GeSubNet: Gene Interaction Inference for Disease Subtype Network Generation
This work addresses a domain-specific challenge in bioinformatics for researchers studying disease subtypes, offering incremental improvements by integrating existing methods like deep generative models and graph neural networks.
The paper tackles the problem of generating disease subtype-specific gene interaction networks by addressing the mismatch between general knowledge databases and subtype variations, proposing GeSubNet which improves graph evaluation metrics by 30.6% to 56.6% on average across cancer datasets and identifies subtype-specific genes with an 83% likelihood of impacting patient distribution shifts.

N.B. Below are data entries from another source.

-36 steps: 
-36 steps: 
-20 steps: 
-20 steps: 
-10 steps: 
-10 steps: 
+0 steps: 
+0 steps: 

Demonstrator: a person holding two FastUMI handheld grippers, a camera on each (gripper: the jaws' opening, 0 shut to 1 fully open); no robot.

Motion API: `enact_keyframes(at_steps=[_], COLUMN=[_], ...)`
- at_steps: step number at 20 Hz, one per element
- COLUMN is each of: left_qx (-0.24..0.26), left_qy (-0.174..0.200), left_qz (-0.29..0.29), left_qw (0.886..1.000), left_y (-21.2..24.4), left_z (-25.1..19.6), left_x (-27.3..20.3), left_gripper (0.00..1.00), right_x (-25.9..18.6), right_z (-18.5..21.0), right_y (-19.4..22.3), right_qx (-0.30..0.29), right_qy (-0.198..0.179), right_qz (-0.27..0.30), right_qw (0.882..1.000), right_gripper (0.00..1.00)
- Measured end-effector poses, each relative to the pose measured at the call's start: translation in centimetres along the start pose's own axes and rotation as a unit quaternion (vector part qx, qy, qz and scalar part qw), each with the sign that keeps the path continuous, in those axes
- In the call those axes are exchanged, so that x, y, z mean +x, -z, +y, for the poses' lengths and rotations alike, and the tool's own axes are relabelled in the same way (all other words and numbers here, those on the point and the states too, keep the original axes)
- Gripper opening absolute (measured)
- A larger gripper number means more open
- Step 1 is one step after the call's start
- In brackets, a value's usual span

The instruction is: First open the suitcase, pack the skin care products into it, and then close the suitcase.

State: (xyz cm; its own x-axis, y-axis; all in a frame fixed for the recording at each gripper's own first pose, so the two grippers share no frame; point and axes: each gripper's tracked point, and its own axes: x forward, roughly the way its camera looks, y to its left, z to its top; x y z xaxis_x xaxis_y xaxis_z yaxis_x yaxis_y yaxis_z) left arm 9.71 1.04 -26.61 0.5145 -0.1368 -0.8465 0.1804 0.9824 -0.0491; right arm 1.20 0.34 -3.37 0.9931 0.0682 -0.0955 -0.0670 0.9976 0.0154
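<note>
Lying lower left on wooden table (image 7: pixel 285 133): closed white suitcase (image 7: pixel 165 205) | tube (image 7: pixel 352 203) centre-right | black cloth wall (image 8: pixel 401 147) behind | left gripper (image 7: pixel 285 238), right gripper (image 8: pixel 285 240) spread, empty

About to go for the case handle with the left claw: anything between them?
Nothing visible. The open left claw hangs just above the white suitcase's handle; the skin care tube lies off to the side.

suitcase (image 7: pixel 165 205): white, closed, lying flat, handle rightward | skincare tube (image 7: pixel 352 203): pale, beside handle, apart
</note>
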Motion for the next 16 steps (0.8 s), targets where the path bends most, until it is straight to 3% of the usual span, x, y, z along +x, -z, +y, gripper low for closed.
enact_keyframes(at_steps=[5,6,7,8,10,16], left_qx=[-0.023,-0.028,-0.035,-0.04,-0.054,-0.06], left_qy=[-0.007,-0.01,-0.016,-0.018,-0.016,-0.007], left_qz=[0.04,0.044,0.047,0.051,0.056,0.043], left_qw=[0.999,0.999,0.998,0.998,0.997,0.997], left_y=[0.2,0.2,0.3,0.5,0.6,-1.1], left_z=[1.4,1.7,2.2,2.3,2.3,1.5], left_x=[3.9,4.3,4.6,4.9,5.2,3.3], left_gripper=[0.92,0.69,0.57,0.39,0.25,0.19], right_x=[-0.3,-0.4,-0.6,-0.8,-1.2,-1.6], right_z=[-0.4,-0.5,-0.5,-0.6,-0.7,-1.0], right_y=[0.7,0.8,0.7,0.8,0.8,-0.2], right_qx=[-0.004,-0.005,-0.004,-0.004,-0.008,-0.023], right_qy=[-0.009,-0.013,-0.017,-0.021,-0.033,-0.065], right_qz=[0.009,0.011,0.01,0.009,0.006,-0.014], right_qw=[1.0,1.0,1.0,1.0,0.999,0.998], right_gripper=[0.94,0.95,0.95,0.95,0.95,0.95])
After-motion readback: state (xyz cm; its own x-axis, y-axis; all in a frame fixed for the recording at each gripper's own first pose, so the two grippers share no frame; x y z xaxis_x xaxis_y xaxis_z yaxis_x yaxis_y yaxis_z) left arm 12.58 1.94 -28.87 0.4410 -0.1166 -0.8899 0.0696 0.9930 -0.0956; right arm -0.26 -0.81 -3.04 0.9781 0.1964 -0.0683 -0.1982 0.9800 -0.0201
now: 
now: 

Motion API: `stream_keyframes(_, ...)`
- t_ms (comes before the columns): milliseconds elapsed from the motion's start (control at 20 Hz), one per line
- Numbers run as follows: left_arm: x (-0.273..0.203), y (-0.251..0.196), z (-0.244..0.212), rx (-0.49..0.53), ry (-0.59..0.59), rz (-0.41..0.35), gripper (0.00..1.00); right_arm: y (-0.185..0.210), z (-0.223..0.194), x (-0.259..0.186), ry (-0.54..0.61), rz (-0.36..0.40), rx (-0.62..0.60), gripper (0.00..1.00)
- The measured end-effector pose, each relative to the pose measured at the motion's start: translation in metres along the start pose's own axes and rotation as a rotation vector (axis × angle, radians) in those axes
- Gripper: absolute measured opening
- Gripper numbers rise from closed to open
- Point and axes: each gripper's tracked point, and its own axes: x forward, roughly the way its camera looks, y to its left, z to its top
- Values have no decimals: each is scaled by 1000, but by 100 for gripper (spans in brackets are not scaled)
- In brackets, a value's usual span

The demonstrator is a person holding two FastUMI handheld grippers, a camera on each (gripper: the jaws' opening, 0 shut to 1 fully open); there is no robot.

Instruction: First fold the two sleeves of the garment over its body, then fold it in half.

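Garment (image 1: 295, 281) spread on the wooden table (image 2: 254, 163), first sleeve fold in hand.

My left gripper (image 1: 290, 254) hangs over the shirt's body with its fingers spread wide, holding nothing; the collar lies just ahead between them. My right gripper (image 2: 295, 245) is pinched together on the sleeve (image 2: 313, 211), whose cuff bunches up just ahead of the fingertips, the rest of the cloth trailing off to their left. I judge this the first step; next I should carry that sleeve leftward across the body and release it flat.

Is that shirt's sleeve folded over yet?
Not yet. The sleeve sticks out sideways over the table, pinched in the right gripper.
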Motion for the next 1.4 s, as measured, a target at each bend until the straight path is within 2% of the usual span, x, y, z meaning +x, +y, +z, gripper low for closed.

Retrieving gene functional networks from knowledge databases presents a challenge due to the mismatch between disease networks and subtype-specific variations. Current solutions, including statistical and deep learning methods, often fail to effectively integrate gene interaction knowledge from databases or explicitly learn subtype-specific interactions. To address this mismatch, we propose GeSubNet, which learns a unified representation capable of predicting gene interactions while distinguishing between different disease subtypes. Graphs generated by such representations can be considered subtype-specific networks. GeSubNet is a multi-step representation learning framework with three modules: First, a deep generative model learns distinct disease subtypes from patient gene expression profiles. Second, a graph neural network captures representations of prior gene networks from knowledge databases, ensuring accurate physical gene interactions. Finally, we integrate these two representations using an inference loss that leverages graph generation capabilities, conditioned on the patient separation loss, to refine subtype-specific information in the learned representation. GeSubNet consistently outperforms traditional methods, with average improvements of 30.6%, 21.0%, 20.1%, and 56.6% across four graph evaluation metrics, averaged over four cancer datasets. Particularly, we conduct a biological simulation experiment to assess how the behavior of selected genes from over 11,000 candidates affects subtypes or patient distributions. The results show that the generated network has the potential to identify subtype-specific genes with an 83% likelihood of impacting patient distribution shifts.